The ICU — a place Ichinose Soyo had never once imagined she would set foot in.
It wasn't that she had never thought about it. Only that she hadn't expected to end up here before she'd even turned fifteen.
"Ma — Mama?"
The woman lying in the hospital bed was Yoshiiro Chiose. She had wasted away so completely that Soyo almost didn't recognise her at first glance.
Come to think of it, the last time Chiose had driven to pick her up, she had already been so much thinner. Only Soyo hadn't — only she hadn't —
Only she had never really looked at her mother. Not properly.
How long had it been? How long since she had truly, carefully watched her mother?
Hm… she couldn't remember.
It felt like the moment she had started burying herself in work just to prove herself, she had stopped seeing Yoshiiro Chiose at all.
"I'm here, little Soyo."
Chiose's voice was faint, drifting — less like something rising from a throat and more like something that had simply materialised out of the air.

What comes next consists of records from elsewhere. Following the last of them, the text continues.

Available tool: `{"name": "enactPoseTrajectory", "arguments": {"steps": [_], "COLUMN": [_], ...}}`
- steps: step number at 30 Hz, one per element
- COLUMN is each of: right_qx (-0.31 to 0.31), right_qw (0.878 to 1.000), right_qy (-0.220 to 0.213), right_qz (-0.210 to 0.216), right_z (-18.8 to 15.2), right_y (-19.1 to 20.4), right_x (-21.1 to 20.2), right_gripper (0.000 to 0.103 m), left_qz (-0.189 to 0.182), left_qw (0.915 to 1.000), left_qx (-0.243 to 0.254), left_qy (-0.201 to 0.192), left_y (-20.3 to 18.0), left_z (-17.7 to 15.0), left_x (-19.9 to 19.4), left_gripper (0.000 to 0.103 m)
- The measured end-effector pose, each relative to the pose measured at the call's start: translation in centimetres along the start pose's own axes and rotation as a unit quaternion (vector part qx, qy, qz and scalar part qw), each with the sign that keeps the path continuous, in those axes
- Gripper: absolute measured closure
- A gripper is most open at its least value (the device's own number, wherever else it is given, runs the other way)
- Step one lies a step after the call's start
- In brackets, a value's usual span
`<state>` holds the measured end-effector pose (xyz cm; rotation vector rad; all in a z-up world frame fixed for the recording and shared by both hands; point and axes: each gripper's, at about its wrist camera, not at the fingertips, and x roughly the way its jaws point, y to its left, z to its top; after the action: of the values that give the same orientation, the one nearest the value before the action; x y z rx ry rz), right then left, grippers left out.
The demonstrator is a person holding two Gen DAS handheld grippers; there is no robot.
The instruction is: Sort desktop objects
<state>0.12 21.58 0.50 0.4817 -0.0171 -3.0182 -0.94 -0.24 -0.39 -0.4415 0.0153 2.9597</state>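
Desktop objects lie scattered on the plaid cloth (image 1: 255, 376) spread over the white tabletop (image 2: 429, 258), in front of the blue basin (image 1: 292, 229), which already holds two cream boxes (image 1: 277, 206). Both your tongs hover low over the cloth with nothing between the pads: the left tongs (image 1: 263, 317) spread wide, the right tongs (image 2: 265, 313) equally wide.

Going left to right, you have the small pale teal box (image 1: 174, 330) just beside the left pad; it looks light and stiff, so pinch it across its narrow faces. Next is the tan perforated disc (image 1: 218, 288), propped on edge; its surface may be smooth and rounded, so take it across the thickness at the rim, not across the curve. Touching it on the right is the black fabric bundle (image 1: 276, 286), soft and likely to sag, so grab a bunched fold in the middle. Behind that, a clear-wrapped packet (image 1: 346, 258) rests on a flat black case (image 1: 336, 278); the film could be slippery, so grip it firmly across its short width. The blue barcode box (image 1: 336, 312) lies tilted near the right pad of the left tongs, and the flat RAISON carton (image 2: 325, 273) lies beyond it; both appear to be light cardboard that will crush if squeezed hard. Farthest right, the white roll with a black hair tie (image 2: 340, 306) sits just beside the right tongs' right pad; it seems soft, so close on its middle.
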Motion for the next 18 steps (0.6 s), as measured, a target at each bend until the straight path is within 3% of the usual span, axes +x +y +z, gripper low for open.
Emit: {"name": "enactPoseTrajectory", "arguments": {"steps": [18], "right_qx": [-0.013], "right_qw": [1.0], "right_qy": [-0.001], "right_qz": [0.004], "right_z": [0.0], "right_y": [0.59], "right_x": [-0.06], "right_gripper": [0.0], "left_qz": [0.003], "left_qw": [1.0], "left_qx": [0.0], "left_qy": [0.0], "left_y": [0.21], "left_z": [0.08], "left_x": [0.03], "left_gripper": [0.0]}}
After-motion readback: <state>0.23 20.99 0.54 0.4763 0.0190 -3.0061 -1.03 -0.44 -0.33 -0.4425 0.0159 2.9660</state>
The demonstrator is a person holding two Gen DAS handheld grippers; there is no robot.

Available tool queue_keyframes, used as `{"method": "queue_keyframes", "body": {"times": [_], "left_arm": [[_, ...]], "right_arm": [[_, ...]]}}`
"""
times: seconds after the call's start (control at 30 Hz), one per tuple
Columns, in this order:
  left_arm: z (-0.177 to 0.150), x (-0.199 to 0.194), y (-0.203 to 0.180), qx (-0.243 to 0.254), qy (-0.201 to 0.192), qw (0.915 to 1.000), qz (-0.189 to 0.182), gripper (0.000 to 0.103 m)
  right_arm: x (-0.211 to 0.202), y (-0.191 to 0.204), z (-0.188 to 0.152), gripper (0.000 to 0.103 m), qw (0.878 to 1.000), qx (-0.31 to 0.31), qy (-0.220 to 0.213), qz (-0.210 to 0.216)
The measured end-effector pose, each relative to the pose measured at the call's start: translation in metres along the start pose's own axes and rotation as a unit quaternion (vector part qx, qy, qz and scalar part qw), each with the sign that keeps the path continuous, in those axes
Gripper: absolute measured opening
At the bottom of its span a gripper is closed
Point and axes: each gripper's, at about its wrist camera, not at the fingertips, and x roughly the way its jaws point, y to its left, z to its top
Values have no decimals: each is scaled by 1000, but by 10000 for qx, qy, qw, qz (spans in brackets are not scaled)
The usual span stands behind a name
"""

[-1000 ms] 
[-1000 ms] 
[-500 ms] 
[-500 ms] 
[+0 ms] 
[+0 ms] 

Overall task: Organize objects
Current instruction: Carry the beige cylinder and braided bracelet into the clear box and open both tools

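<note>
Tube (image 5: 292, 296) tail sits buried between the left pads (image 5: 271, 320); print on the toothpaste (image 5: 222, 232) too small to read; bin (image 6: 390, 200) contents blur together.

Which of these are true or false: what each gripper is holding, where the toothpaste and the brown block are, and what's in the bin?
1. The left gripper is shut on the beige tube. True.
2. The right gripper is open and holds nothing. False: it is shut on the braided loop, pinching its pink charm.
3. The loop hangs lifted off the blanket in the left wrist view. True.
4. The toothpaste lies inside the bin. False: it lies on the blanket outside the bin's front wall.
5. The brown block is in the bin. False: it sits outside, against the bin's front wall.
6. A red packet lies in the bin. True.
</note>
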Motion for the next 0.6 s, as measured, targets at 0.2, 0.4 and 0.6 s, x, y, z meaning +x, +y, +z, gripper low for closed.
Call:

[No. No, no, no — what is this? This can't be real. All of it has to be fake.]
Even now, Ichinose Soyo still could not bring herself to believe what she was seeing.
How had she gotten sick? So suddenly, just like that?
Mama was barely thirty — why was she this ill?
She lay in a hospital gown that looked one size too large. Her face had drained of all colour. There was no life left in her. She was… wilting.
"It can't be — how can this be… I…"
Soyo didn't know what she was supposed to say.
She could feel it — Yoshiiro Chiose's gaze, resting on her and never leaving.
Soyo lifted her head with great care. She was filled with regret that she hadn't gone home with Chiose last Friday. What on earth had she even been doing that Friday — had practice and putting on a good performance really mattered that much?
Why had she cared so much about those things back then?
[Because I wanted my mother's approval. Because I wanted to shore up some pathetic little place for myself.]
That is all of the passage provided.